◆ How to complete this task ◆
Only the count should appear in your answer: how many lines of the data below contain the word "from"?

◆ Data extract ◆
= = = = =
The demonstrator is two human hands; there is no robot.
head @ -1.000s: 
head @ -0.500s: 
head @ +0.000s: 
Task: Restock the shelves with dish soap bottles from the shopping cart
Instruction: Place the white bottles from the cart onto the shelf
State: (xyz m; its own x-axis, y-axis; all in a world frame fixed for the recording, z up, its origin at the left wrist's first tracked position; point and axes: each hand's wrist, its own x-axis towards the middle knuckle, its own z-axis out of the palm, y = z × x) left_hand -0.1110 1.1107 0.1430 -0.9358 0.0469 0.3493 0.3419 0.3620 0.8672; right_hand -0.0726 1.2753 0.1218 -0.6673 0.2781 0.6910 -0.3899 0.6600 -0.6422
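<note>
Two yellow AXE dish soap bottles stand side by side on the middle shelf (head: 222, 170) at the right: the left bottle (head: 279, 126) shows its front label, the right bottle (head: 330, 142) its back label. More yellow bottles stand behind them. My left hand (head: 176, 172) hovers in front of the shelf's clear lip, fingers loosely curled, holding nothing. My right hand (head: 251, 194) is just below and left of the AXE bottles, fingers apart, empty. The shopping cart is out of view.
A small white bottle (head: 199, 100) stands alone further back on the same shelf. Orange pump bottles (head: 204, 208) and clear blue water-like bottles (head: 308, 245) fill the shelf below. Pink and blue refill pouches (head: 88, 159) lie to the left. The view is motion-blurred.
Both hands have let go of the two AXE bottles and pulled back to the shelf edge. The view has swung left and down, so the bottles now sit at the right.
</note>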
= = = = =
◆ Reply ◆
2